### RECORDS PROVIDED
***
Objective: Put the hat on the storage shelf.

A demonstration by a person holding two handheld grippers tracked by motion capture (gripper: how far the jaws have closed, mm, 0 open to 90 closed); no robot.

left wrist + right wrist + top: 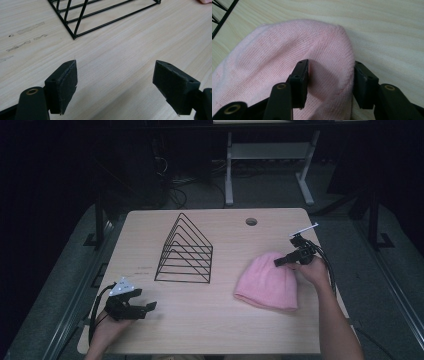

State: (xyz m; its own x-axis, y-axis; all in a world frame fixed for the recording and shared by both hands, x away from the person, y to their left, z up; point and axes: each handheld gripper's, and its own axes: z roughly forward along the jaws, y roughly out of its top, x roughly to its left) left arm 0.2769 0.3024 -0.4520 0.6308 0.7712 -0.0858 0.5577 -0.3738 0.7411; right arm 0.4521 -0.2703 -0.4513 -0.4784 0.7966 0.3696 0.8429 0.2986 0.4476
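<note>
Pink beanie (287, 57): in the right gripper view our right gripper (329, 83) has its fingers (299, 82) half-closed around a raised fold at the hat's crown, one pad on each side; whether they already pinch it we cannot tell for sure. The beanie lies flat on the counter (215, 320), right of centre in the high view, beside the black wire rack (185, 251). We judge this the grasping step; next, finish the squeeze, then lift. Our left gripper (115, 82) waits lower left, fingers wide, holding nothing.
</note>
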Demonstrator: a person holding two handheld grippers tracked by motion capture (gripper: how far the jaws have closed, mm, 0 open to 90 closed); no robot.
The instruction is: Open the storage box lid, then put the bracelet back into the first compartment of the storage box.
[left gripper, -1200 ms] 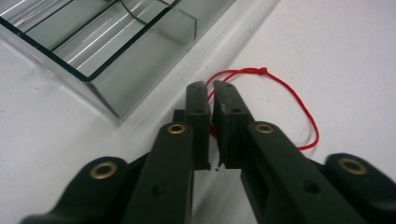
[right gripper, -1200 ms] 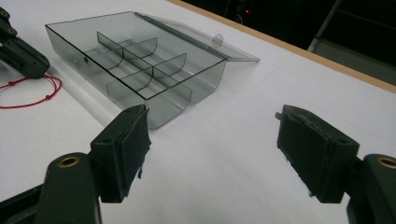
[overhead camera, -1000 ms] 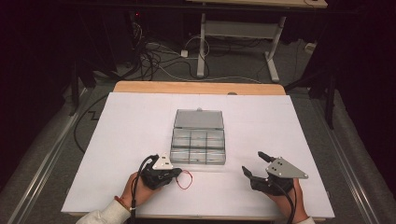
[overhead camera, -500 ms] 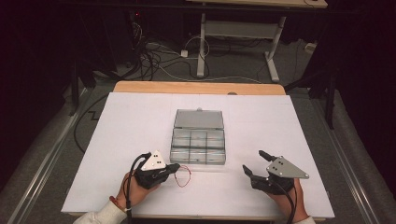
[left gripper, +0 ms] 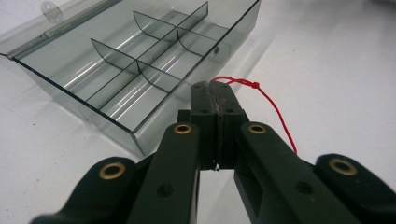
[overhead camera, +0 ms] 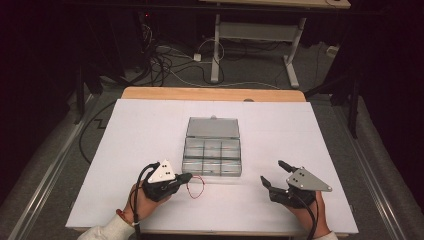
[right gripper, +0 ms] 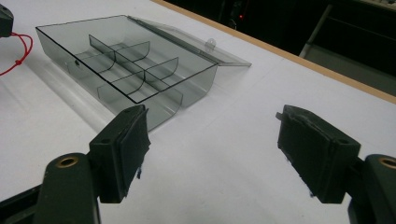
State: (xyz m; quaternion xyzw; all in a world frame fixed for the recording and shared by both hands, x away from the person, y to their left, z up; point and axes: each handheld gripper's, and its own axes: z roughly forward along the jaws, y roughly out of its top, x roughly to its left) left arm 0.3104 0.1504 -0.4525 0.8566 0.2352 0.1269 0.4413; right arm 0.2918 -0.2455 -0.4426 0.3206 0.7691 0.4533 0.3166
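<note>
A clear grey compartment box [overhead camera: 212,172] lies open at the table's middle, its lid [overhead camera: 213,128] laid flat behind it. The dividers look empty in the left gripper view, where the box's near wall [left gripper: 116,133] is close ahead. My left gripper [overhead camera: 186,176] sits just left of the box's front corner, shut on a thin red string [overhead camera: 196,186]. The string [left gripper: 268,100] loops out from the closed tips [left gripper: 215,88] onto the white surface. My right gripper [overhead camera: 272,171] rests to the right of the box, open with nothing between its pads [right gripper: 217,140].
The white sheet [overhead camera: 150,130] covers the table, with a wooden edge [overhead camera: 210,93] at the far side. Cables and a desk frame [overhead camera: 250,55] lie on the floor beyond. The red string [right gripper: 21,51] and box [right gripper: 140,100] are also seen from the right gripper view.
My left gripper has shifted slightly left and away, taking the red string with it. The right gripper has stayed put.
</note>
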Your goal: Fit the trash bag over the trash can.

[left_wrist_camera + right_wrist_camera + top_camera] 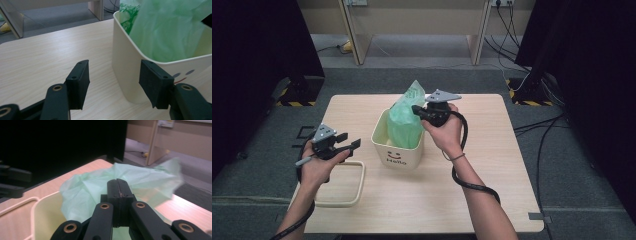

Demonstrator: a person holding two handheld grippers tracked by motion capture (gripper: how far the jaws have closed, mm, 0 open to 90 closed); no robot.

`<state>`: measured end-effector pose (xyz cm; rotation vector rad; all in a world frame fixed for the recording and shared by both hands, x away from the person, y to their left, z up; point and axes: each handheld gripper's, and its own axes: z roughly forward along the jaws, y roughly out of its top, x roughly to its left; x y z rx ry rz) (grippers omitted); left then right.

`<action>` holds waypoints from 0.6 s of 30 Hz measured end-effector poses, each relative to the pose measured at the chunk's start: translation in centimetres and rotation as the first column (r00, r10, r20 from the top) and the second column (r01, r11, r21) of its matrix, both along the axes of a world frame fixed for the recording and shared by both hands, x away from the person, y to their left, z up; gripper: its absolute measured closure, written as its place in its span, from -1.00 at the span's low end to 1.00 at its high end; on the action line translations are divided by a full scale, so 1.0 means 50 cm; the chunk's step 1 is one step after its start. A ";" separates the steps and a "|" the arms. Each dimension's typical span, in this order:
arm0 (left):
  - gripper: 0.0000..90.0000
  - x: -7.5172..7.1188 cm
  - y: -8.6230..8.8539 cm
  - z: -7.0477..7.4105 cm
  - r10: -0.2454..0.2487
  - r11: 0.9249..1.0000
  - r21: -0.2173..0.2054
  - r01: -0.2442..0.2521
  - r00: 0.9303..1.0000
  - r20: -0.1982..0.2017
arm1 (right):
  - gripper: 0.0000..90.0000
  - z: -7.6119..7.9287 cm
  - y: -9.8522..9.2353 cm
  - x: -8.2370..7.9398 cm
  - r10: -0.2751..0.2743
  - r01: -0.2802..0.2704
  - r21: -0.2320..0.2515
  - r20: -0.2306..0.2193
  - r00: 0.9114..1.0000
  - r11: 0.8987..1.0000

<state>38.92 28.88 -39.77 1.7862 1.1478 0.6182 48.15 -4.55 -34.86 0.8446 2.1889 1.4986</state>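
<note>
A cream bin with a smiley face and "Hello" on its front stands mid-table. A pale green plastic bag rises out of it. My right gripper reaches in from the right above the bin, shut on a fold of the bag. In the right gripper view the jaws are pressed together, with the green bag bunched around their tips over the bin's rim. My left gripper hovers open just left of the bin. Its jaws frame the bin's near corner without touching it.
A cream rectangular ring frame lies flat on the wooden table at the front left, under my left hand. Black curtains flank the table. Desk legs and cables stand on the grey floor behind.
</note>
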 end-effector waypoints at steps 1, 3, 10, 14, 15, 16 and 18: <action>-0.09 -0.001 -0.009 0.009 -0.016 1.000 -0.017 0.016 1.000 0.006 | 1.00 -0.001 0.009 -0.005 0.019 -0.019 -0.002 0.000 1.000 1.000; -0.09 -0.001 -0.013 0.014 -0.025 0.999 -0.023 0.025 1.000 0.010 | 1.00 -0.002 0.018 -0.009 0.039 -0.039 -0.008 0.005 0.999 0.999; -0.09 0.005 -0.042 0.058 -0.070 0.995 -0.061 0.073 0.996 0.046 | 1.00 -0.012 0.076 -0.038 0.161 -0.161 -0.038 0.010 0.987 0.986; -0.10 0.011 -0.054 0.075 -0.087 0.993 -0.071 0.091 0.995 0.058 | 1.00 -0.016 0.090 -0.044 0.186 -0.186 -0.046 0.007 0.982 0.982; -0.11 0.015 -0.059 0.081 -0.090 0.993 -0.074 0.095 0.994 0.063 | 1.00 -0.019 0.097 -0.047 0.203 -0.202 -0.054 0.006 0.979 0.978; -0.11 0.018 -0.062 0.085 -0.093 0.992 -0.075 0.097 0.994 0.065 | 1.00 -0.020 0.099 -0.048 0.207 -0.206 -0.056 0.005 0.978 0.977; -0.12 0.029 -0.076 0.094 -0.109 0.991 -0.072 0.114 0.992 0.068 | 1.00 -0.022 0.102 -0.050 0.212 -0.212 -0.060 0.004 0.977 0.976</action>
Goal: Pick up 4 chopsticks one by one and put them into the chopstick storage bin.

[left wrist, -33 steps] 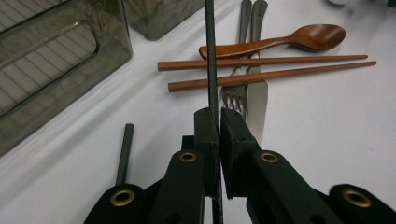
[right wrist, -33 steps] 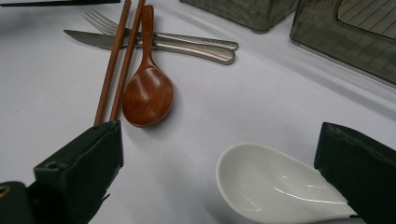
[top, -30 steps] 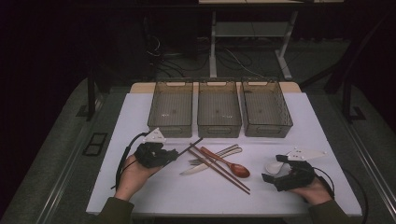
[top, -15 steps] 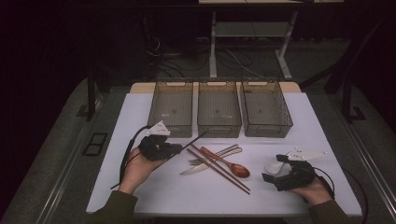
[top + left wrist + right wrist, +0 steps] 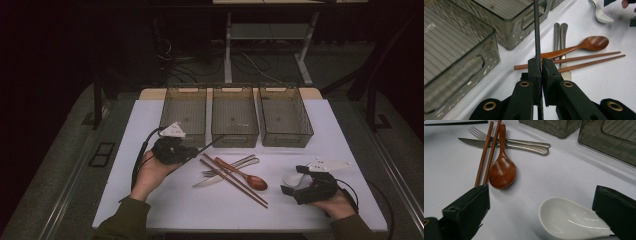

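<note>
no writing is legible on the fork point(image 5: 506, 140) or knife point(image 5: 499, 145).

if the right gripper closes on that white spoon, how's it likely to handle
Probably slippery: the white spoon looks glossy, with bright highlights on its bowl. Its rounded underside may let it rock or skid on the smooth table if pushed. It looks like ceramic, so likely stiff and chippable. The right gripper stands open with a jaw either side of it.

Three bins point(image 5: 234, 116), wooden spoon point(image 5: 242, 174), fork point(image 5: 227, 167).
</note>
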Tool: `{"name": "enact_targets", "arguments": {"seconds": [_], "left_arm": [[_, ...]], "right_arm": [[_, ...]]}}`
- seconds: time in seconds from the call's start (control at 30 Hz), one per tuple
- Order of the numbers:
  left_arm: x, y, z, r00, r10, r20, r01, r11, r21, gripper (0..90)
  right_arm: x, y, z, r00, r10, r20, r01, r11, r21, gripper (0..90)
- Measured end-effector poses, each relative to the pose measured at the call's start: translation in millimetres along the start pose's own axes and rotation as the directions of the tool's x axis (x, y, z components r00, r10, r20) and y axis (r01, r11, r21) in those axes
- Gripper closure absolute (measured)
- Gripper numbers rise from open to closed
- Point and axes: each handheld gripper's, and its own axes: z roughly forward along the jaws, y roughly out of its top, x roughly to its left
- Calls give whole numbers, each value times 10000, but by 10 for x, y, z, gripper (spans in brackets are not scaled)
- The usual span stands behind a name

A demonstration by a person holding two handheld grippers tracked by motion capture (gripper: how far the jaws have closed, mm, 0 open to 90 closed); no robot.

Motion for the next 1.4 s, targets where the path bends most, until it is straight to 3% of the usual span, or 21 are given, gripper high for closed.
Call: {"name": "enact_targets", "arguments": {"seconds": [0.33, 0.67, 0.93, 1.03, 1.4], "left_arm": [[89, 217, 55, 9998, 192, -5, -192, 9995, -254, 853], [250, 400, 75, 9999, 83, -115, -87, 9996, -287, 853], [353, 555, 140, 9994, 28, -353, -38, 9996, -276, 853], [414, 620, 141, 9987, 185, -482, -194, 9997, -170, 853], [666, 786, 224, 9935, -191, -1123, 179, 9998, -113, 853]], "right_arm": [[0, -1, -23, 9998, 176, 15, -176, 9998, -93, 13], [-22, 0, -20, 9998, 207, 47, -206, 9997, -150, 13], [-21, -5, -19, 9998, 171, 30, -170, 9997, -151, 13], [-20, -5, -19, 9998, 175, 29, -175, 9997, -148, 13], [-17, -6, -25, 9998, 194, -5, -194, 9997, -150, 13]]}}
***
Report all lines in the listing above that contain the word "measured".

### WRITTEN SOLUTION
`<state>`: measured end-effector pose (xyz cm; rotation vector rad; all in a world frame fixed for the recording and shared by both hands, x away from the person, y to their left, z up; point and axes: each handheld gripper's, and its own axes: z roughly forward along the jaws, y roughly out of its top, x roughly to its left; x y z rx ry rz) (grippers omitted); left then right.
`<action>` holds waypoints from 0.6 s of 30 Hz measured end-effector poses, each relative to the pose measured at the chunk's start: translation in centimetres and rotation as the first column (r00, r10, r20 from the top) and the second column (r01, r11, r21) of its matrix, both along the axes of a world frame fixed for the recording and shared by both hands, x away from the person, y to their left, z up; gripper: its absolute measured closure, written as its place in its span, from -1.00 at the span's low end to 1.00 at its high end; on the action line translations are divided by a full scale, so 1.0 means 50 cm; the chunk's step 1 is one step after its start. A ";" separates the steps and a "|" the arms. Each dimension's typical span, in this order:
- Measured end-effector poses, each relative to the pose measured at the call's start: translation in millimetres along the start pose's own axes and rotation as the directions of the tool's x axis (x, y, z components r00, r10, r20) and y axis (r01, r11, r21) in those axes
- Gripper closure absolute (measured)

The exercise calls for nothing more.